Top of Information shown
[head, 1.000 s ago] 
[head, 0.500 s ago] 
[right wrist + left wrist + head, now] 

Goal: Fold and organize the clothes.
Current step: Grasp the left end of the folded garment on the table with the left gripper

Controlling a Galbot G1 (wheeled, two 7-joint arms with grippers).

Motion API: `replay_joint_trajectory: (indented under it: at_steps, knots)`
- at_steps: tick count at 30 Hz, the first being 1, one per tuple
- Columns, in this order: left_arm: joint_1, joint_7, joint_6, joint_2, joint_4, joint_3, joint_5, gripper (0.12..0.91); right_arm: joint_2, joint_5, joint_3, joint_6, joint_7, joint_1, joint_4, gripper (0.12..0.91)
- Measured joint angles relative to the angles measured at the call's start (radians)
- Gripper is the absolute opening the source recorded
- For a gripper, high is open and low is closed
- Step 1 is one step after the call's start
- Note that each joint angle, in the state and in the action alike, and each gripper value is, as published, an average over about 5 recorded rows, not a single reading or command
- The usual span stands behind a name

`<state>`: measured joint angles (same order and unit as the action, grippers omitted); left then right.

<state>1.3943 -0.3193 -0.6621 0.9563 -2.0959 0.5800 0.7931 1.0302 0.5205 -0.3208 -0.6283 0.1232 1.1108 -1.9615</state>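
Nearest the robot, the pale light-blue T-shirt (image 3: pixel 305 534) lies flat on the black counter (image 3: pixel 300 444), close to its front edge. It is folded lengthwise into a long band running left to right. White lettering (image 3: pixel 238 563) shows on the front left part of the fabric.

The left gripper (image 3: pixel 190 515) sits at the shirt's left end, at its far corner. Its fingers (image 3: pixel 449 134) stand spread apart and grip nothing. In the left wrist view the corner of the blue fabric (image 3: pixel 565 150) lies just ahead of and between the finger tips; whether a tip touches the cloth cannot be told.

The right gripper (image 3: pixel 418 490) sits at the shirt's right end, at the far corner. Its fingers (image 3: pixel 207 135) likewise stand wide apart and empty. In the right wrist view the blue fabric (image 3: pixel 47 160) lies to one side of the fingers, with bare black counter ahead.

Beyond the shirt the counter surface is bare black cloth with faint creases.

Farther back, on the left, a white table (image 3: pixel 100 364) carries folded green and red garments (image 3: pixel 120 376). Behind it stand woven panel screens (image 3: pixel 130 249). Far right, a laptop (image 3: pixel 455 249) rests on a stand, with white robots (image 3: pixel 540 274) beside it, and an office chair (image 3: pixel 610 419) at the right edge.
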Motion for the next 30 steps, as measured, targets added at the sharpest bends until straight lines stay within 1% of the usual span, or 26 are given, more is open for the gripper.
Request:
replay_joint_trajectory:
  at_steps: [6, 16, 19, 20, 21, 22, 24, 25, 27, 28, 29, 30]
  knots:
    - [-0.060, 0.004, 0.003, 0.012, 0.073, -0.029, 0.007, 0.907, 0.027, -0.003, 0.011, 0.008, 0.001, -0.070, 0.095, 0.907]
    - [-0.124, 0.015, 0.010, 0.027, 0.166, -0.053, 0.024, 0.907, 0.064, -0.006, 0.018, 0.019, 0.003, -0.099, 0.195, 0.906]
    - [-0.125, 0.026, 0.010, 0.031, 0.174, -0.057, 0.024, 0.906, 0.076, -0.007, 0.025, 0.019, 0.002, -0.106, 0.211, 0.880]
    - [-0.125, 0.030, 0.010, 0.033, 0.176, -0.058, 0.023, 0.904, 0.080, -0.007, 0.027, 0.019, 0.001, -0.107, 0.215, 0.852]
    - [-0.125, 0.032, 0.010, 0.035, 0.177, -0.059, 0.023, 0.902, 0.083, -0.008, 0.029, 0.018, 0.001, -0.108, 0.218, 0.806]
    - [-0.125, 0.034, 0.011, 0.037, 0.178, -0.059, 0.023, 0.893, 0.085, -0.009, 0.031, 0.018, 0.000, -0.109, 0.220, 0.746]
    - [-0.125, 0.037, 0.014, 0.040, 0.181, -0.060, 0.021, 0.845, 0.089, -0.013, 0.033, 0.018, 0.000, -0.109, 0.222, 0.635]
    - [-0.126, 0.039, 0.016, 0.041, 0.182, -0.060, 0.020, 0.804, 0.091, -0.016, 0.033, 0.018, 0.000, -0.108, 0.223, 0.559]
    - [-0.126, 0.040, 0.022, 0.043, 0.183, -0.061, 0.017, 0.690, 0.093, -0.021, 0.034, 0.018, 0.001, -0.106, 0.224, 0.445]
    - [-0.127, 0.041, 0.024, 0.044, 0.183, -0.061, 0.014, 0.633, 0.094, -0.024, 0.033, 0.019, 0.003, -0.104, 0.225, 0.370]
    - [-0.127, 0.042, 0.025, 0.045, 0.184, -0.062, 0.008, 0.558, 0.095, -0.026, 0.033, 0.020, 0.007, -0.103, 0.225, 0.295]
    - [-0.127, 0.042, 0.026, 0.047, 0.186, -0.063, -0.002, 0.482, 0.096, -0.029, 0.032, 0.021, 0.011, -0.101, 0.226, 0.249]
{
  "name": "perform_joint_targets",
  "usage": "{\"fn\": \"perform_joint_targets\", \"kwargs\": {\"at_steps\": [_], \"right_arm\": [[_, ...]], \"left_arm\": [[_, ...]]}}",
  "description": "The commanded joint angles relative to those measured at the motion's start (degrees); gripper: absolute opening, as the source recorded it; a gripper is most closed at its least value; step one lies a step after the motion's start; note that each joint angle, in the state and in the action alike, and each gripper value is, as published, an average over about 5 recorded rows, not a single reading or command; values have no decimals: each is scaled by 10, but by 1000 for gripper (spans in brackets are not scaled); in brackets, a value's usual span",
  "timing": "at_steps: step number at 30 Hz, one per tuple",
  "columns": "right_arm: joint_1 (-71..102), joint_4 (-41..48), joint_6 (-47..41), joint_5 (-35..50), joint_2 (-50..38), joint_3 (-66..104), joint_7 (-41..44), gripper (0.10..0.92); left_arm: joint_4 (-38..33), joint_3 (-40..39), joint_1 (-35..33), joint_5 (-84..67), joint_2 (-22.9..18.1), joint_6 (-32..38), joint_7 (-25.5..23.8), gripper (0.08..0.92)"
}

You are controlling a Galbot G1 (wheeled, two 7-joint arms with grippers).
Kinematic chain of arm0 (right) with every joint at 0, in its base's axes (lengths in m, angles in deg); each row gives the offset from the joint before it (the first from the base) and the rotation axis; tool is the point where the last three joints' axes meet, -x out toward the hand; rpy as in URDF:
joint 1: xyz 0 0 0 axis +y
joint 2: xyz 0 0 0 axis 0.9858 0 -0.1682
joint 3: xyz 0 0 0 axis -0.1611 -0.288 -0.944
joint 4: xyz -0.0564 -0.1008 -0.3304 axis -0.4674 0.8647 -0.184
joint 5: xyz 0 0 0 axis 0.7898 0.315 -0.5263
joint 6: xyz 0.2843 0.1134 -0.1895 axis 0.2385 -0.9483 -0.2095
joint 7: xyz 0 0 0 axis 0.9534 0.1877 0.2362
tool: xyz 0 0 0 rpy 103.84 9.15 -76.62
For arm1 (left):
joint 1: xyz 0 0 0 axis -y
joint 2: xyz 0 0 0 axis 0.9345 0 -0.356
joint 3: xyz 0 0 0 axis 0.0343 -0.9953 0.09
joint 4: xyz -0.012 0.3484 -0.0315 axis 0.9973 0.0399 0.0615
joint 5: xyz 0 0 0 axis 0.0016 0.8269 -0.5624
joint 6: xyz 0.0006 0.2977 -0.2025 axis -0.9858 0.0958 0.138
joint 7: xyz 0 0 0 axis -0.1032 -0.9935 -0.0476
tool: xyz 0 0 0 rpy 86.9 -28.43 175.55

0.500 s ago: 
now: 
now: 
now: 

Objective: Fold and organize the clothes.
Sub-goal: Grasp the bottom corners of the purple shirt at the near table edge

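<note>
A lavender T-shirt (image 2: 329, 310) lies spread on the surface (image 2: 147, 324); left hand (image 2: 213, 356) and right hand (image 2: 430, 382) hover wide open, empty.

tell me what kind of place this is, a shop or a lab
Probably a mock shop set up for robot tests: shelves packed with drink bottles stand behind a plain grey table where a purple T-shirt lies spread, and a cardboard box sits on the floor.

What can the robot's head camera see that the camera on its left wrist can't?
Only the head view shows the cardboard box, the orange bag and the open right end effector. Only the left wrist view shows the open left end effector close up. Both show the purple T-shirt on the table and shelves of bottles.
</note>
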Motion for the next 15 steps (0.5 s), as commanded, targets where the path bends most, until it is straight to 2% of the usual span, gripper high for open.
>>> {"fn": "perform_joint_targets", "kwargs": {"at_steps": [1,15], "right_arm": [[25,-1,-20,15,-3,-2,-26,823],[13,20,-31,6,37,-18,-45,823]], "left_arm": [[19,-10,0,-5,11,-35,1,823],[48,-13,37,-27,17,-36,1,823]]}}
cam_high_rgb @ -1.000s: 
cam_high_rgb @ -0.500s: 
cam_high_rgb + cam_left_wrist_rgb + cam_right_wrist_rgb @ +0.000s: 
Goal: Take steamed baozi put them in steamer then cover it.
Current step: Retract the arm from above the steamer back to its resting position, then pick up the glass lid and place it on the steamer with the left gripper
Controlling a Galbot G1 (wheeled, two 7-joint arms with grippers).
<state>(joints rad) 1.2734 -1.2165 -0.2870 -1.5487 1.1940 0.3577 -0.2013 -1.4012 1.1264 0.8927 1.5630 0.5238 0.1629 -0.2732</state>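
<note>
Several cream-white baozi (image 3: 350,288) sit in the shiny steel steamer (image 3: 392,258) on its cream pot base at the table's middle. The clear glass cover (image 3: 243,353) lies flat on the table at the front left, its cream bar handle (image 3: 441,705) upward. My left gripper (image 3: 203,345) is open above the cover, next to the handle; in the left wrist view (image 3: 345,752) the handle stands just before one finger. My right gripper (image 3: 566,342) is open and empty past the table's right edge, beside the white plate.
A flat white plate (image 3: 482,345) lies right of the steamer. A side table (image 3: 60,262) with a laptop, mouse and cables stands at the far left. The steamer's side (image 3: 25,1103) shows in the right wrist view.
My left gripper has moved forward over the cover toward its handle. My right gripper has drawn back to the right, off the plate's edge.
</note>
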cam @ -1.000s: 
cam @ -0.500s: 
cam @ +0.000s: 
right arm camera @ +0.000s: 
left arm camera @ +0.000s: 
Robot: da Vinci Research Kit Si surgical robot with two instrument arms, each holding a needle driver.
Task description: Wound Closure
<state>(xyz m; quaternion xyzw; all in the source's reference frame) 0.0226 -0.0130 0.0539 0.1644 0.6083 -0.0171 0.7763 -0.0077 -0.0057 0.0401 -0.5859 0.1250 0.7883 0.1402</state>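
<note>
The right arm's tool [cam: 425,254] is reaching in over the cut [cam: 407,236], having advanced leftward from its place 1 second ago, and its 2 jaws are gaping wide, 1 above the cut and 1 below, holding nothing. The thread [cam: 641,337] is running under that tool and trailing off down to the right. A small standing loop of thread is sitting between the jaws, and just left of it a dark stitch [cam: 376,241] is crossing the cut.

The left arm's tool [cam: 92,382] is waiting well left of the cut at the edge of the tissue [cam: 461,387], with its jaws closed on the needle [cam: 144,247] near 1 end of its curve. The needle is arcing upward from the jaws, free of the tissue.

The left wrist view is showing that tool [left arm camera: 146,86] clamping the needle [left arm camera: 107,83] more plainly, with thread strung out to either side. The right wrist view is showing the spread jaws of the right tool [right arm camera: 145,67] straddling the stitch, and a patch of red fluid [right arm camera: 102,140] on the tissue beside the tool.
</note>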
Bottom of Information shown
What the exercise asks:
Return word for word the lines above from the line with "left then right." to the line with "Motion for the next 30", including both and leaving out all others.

Expected output:
`<state>`: measured joint angles (same order and unit as the action, grippers omitted); left then right.

<state>1.3943 -0.3193 -0.6621 0.9563 -2.0959 0.5800 0.7931 1.0302 0.5205 -0.3208 -0.6283 0.1232 1.1108 -1.9615</state>
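Nearest the robot, the pale light-blue T-shirt (image 3: pixel 305 534) lies flat on the black counter (image 3: pixel 300 444), close to its front edge. It is folded lengthwise into a long band running left to right. White lettering (image 3: pixel 238 563) shows on the front left part of the fabric.

The left gripper (image 3: pixel 190 515) sits at the shirt's left end, at its far corner. Its fingers (image 3: pixel 449 134) stand spread apart and grip nothing. In the left wrist view the corner of the blue fabric (image 3: pixel 565 150) lies just ahead of and between the finger tips; whether a tip touches the cloth cannot be told.

The right gripper (image 3: pixel 418 490) sits at the shirt's right end, at the far corner. Its fingers (image 3: pixel 207 135) likewise stand wide apart and empty. In the right wrist view the blue fabric (image 3: pixel 47 160) lies to one side of the fingers, with bare black counter ahead.

Beyond the shirt the counter surface is bare black cloth with faint creases.

Farther back, on the left, a white table (image 3: pixel 100 364) carries folded green and red garments (image 3: pixel 120 376). Behind it stand woven panel screens (image 3: pixel 130 249). Far right, a laptop (image 3: pixel 455 249) rests on a stand, with white robots (image 3: pixel 540 274) beside it, and an office chair (image 3: pixel 610 419) at the right edge.
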Motion for the next 30 steps, as measured, targets added at the sharpest bends until straight lines stay within 1% of the usual span, or 26 are given, more is open for the gripper.

That completes the response.